On regarde ce film comme en apnée, happé par les péripéties d’une logique implacable : le scénario est brillant, qui allège les temps morts et va à l’essentiel, délaissant même l’explication initiale (les frères ont tué Carmine, on ne saura pas pourquoi). Seul importe le parcours d’Eddie, magistralement interprété par l’élégant Richard Conte, qui est de quasiment tous les plans. Et si Karlson maintient la violence hors-champ le plus souvent, elle n’en est que plus âpre quand elle apparaît (la torture de Gino, révélée dans l’univers feutré de Kubik), ou même quand elle est suggérée.

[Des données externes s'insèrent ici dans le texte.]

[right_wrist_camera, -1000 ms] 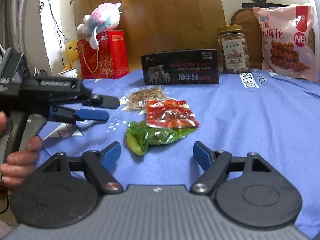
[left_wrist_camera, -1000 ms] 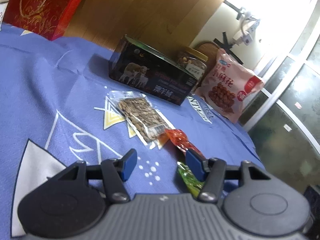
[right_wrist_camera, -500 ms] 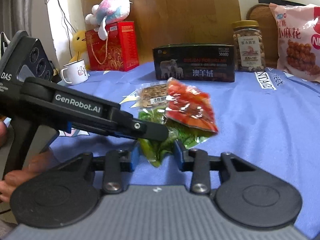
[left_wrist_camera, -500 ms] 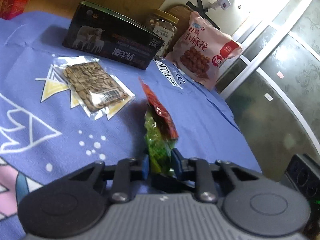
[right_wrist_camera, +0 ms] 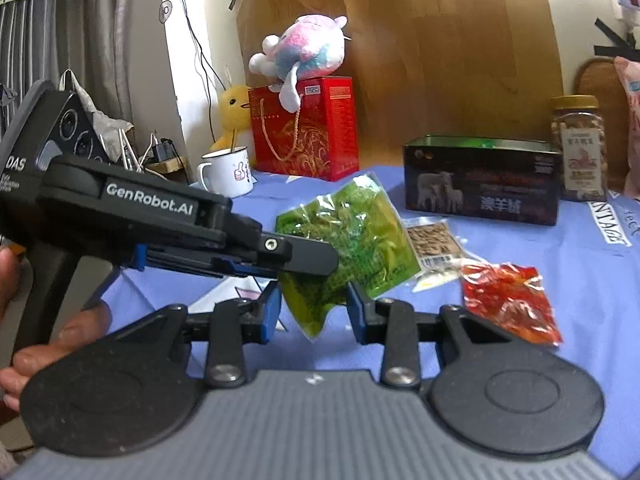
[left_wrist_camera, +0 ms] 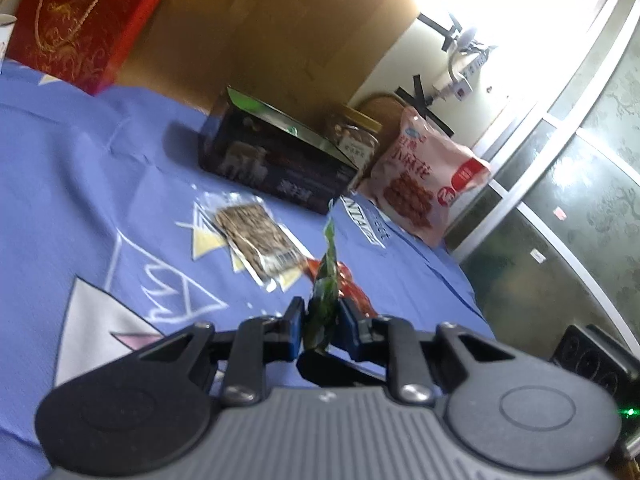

Il faudrait citer un grand nombre de séquences qui frappent par leur efficacité et leur beauté : le noir et blanc sied bien à ce monde sombre dans lequel où que l’avion atterrisse, le mal est déjà présent. Mais on aura compris que, encore une fois si l’on excepte la toute fin, concession au studio, ce film tendu et nerveux est une excellente surprise même pour ceux qui connaissaient au moins L’inexorable enquête ou On ne joue pas avec le crime, eux aussi exhumés par Sidonis. On attend donc avec impatience d’autres noirs de cet auteur méconnu en France, mais loué par Scorsese.
Les suppléments :
Bertrand Tavernier dit son amour de cette adaptation américaine de Simenon (« la meilleure ») et n’émet des réserves que sur la fin imposée : il loue l’interprétation de Richard Conte, la réalisation « astucieuse » de Phil Karlson et les originalités du scénario (25mn). François Guérif poursuit l’indispensable réévaluation du film en analysant quelques séquences, sans éviter de petites redites (9mn). Enfin Patrick Brion reprend les compliments sur ce noir « carré », l’admiration du comédien principal, le rôle de Trumbo et ajoute une information, l’existence d’un remake. De plus, sa courte histoire du genre ne manque pas d’intérêt (10mn). À quoi s’ajoute la bande-annonce.
L’image :
Restaurée avec soin, la copie brille par ses contrastes ; si la définition est parfois légèrement prise en défaut, rien qui puisse gâcher notre plaisir.
Le son :
La VO est nettoyée, sans souffle ni parasites et le dialogue est d’une belle limpidité. On sera un peu plus réservé sur la VF, qui n’a cependant rien de catastrophique.